◆ ASSIGNED TASK
Gather each line in the entries that includes the string "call".

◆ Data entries

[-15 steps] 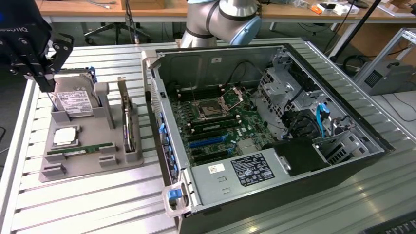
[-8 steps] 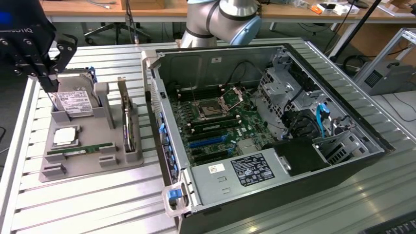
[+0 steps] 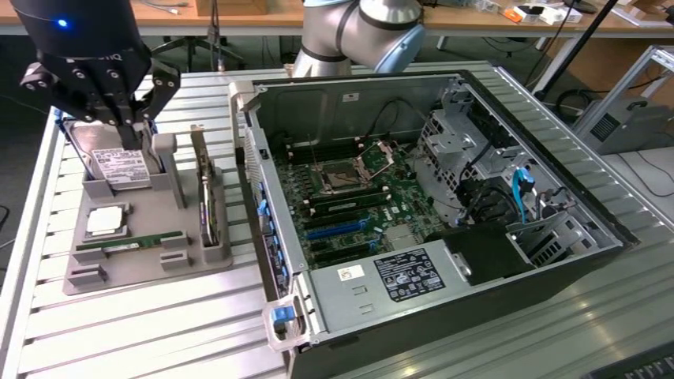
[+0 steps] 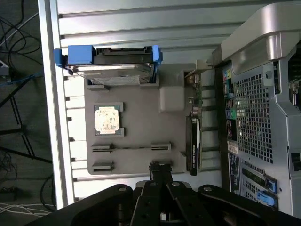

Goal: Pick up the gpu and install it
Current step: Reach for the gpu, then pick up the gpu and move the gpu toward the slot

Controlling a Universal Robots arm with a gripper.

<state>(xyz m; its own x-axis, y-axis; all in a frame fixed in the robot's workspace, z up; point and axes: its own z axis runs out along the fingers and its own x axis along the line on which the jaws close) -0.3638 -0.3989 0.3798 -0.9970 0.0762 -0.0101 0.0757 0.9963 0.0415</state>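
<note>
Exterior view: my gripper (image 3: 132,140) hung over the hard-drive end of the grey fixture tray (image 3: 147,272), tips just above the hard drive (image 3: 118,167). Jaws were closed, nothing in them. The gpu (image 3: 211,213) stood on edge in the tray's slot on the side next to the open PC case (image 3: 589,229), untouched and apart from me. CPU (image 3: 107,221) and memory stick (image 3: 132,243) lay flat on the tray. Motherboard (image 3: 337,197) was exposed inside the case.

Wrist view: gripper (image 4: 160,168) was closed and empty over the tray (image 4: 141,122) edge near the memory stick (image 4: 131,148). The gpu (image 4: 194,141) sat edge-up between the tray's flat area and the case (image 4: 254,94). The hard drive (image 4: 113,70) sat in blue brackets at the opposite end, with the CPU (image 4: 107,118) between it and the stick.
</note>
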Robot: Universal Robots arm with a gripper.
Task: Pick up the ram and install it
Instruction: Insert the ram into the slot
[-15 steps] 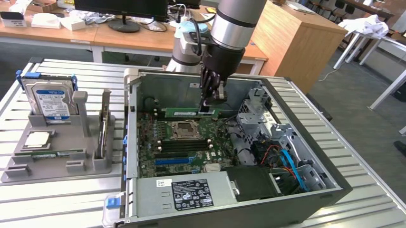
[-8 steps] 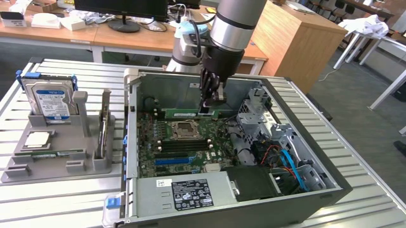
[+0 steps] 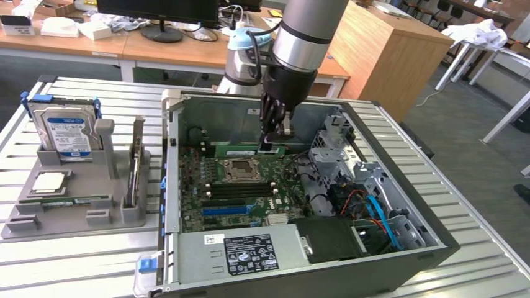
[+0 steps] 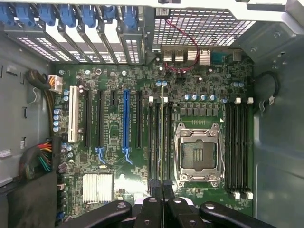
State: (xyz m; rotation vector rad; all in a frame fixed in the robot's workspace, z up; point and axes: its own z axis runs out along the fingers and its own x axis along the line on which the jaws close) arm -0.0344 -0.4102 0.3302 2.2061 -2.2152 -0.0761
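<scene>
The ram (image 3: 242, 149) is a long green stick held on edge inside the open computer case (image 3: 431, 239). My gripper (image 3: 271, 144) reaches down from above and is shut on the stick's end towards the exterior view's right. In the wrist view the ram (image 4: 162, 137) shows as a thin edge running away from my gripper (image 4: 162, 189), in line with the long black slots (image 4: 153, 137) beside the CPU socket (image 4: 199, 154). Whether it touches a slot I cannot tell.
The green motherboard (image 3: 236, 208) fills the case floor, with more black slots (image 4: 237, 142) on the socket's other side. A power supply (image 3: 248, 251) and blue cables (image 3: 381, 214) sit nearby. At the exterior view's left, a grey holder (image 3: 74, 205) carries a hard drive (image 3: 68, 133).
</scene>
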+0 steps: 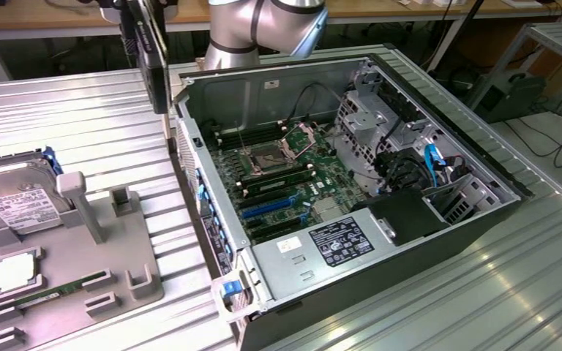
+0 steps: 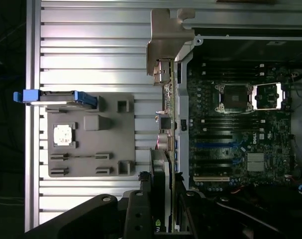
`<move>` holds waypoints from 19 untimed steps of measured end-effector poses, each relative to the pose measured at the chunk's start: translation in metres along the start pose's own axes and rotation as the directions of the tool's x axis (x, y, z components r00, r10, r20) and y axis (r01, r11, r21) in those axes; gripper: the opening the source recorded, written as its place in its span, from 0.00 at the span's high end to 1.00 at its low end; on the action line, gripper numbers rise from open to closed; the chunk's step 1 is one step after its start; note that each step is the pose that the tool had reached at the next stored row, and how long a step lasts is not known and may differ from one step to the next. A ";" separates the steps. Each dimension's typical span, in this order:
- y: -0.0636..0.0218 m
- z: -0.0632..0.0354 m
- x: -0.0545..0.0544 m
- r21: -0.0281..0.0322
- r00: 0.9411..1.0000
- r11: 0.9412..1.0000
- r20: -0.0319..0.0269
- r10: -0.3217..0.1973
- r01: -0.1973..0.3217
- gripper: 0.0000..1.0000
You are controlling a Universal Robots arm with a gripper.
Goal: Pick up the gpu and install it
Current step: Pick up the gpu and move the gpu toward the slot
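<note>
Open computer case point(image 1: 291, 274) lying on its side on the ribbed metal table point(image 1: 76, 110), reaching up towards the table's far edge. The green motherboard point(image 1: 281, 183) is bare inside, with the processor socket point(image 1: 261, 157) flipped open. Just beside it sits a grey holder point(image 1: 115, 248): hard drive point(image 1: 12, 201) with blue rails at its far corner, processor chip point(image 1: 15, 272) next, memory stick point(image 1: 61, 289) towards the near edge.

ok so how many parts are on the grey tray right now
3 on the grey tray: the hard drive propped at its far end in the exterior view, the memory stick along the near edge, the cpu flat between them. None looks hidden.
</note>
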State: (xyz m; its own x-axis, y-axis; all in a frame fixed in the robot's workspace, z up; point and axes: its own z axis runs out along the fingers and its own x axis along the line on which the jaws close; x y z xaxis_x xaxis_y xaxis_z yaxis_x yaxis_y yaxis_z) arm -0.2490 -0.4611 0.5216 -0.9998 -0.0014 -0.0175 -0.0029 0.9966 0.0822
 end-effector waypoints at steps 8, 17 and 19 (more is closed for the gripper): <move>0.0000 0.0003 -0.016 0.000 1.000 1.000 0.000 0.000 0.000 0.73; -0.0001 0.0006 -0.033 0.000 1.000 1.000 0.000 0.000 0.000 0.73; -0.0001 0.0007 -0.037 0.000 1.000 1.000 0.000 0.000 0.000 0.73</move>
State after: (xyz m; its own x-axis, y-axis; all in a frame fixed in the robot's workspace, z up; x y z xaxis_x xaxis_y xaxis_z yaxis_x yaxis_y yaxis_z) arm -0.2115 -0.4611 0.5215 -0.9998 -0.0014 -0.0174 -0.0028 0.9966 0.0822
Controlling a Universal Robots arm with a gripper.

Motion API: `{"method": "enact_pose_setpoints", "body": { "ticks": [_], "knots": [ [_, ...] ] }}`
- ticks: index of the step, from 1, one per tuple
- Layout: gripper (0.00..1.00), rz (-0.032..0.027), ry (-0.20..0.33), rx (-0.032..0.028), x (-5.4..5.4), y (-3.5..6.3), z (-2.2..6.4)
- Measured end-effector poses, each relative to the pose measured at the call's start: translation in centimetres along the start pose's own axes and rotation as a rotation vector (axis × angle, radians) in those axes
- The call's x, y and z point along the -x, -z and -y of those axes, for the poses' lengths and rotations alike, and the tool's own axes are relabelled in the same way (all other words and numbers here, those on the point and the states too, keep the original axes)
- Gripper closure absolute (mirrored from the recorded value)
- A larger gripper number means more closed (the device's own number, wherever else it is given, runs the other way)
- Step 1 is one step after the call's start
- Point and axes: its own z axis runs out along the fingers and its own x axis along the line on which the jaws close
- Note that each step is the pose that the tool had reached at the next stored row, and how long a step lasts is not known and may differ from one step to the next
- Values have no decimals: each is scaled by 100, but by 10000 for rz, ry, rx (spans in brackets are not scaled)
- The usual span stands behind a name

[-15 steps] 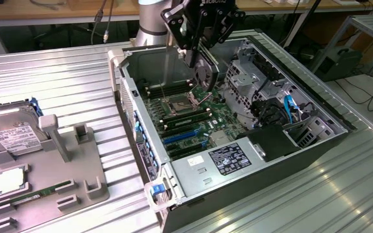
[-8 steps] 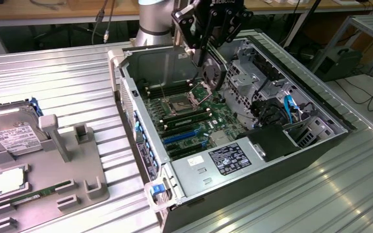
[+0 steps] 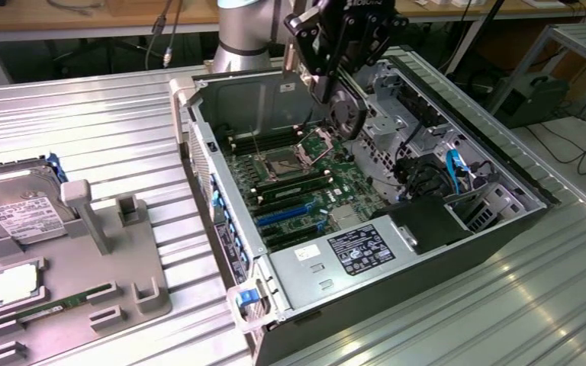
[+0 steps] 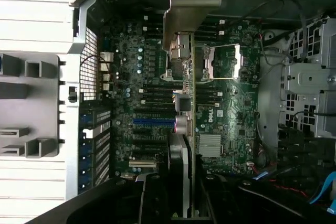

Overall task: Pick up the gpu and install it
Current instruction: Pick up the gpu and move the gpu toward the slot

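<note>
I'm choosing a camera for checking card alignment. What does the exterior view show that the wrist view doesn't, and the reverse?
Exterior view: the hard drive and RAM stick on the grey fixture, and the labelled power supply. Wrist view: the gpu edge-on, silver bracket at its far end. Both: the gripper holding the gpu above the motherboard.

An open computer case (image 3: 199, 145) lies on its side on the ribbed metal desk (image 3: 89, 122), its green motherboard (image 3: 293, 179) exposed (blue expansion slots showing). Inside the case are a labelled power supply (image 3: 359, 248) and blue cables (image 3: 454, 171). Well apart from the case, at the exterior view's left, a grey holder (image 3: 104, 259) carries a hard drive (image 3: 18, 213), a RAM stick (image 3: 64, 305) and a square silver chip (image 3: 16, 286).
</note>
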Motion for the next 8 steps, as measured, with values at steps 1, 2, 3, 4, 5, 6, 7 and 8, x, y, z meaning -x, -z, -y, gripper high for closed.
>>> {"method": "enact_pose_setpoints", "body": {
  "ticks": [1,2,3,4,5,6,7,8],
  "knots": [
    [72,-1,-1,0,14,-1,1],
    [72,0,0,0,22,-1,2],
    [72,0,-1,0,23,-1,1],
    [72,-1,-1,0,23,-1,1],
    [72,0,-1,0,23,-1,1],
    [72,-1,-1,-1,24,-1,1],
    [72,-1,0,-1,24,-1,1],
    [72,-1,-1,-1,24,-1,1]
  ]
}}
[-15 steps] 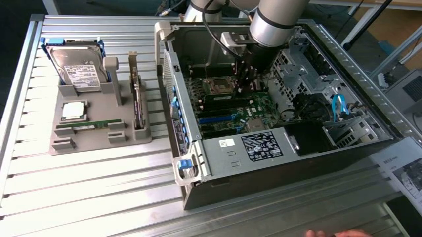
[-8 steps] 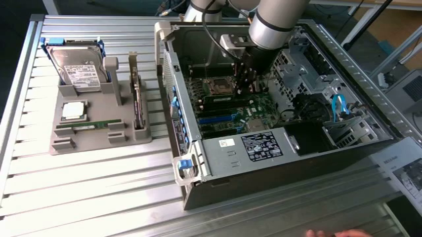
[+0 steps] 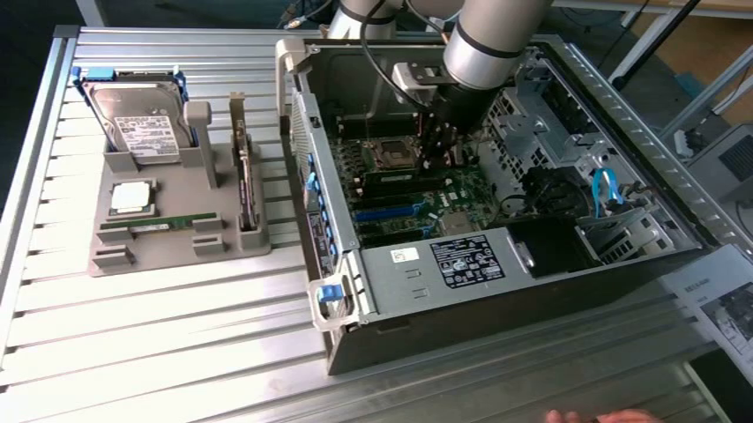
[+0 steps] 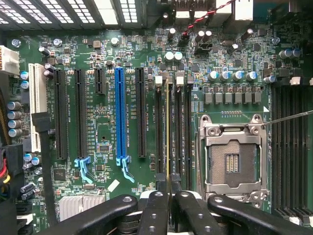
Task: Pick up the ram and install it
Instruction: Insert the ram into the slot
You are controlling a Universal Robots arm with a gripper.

◆ TASK RESPONSE
- Measured end-effector poses, each relative to the pose measured at the call's start: translation in centimetres along the start pose's own axes and rotation as a rotation vector (axis × angle, radians) in those axes
- The call's x, y and z point along the -x, -z and -y of those axes, for the poses' lengths and rotations alike, and the tool's own axes are relabelled in the same way (all other words and numbers here, those on the point and the states too, keep the original axes)
- Step 1 is one step after the call's start

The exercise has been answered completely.